Prehistoric Women – not to be confused with the alternate title for Hammer’s Slave Girls – has a fairly bad reputation and seeing the film does not disappoint on this. The film is cheap and tattily made. It lacks the stop-motion effects to create decent dinosaurs – we do get a couple of scenes with a very wobbly looking pterodactyl flying over and attacking but the main menace is actually a giant (played by a tall actor).

Allan Nixon fought over by Laurette Luez and Mara Lynn in Prehistoric Women (1950)
Caveman Allan Nixon fought over by Laurette Luez (l) and Mara Lynn (r)

The drama is dull. The plot is a simplistic one, although it does generate a few of the cliches used by later films – the man having to choose between the good girl and slutty bad girl we had in One Million Years B.C., or the discovery of fire plot later used by Quest for Fire. What becomes rather funny are the scenes after the men are captured whereupon they fall into an indentured domesticity with the various women hitting and pushing them around.

The film is crippled by the same problem that all prehistoric films have – namely that the cavepeople are not able to speak, requiring either dialogue that is improbably in English or consists of grunts, subtitles or, the option that Prehistoric Women goes with, a narrator who tells us what is happening. The one we have here speaks with the easygoing false bonhomie of narrators in 1950s newsreel shorts – the glib cheer of it all grates on your nerves. This also leads to some unintentionally hilarious lines: “The next morning, the six determined women set forth on their mission accompanied by one of their panthers.”

Cat fight amongst the prehistoric women (Laurette Luez, Mara Lynn)
Cat fight amongst the prehistoric women (l to r – Laurette Luez, Mara Lynn)

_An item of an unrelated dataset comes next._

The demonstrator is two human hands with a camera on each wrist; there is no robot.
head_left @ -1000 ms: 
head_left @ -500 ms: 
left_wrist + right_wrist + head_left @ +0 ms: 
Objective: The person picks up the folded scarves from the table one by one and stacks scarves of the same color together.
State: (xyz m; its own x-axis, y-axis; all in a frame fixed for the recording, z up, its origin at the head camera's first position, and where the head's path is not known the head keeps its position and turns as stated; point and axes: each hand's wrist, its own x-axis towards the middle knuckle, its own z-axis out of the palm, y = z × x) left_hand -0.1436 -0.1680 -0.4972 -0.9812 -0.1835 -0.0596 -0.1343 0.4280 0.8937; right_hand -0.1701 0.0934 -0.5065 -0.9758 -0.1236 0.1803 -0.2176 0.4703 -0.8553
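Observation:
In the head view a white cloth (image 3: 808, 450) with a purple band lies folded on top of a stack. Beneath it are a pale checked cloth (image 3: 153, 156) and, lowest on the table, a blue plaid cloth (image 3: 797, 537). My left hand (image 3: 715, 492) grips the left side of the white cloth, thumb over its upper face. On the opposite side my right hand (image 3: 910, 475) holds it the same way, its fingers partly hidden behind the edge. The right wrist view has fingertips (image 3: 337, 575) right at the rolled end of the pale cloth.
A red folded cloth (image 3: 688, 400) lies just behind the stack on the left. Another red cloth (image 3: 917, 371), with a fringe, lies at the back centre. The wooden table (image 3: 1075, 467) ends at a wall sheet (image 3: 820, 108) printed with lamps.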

This is possibly the one film out there that cries out for a proper dvd restoration. The copyright on the film fell into public domain and so it has floated around forever. The only copy that is apparently available to everybody is the same one that can be found on YouTube (see link below). However, this appears to have been cropped for television viewing and cuts the corners off the names on the opening credits. It also feels like it has gone through multiple generations of video copying to the point where the colour is completely washed out – the fire the cavepeople discover looks pink, for instance. Moreover, the scenes that take place at night-time and in darkened areas are so murky that it is impossible to tell what is happening.

Director Gregg Tallas was previously the final credited director on the lost world film Siren of Atlantis (1948). Tallas later returned to his native Greece and made a handful of Greek language films. His only other work of genre note is a segment of the horror anthology Cataclysm (1980).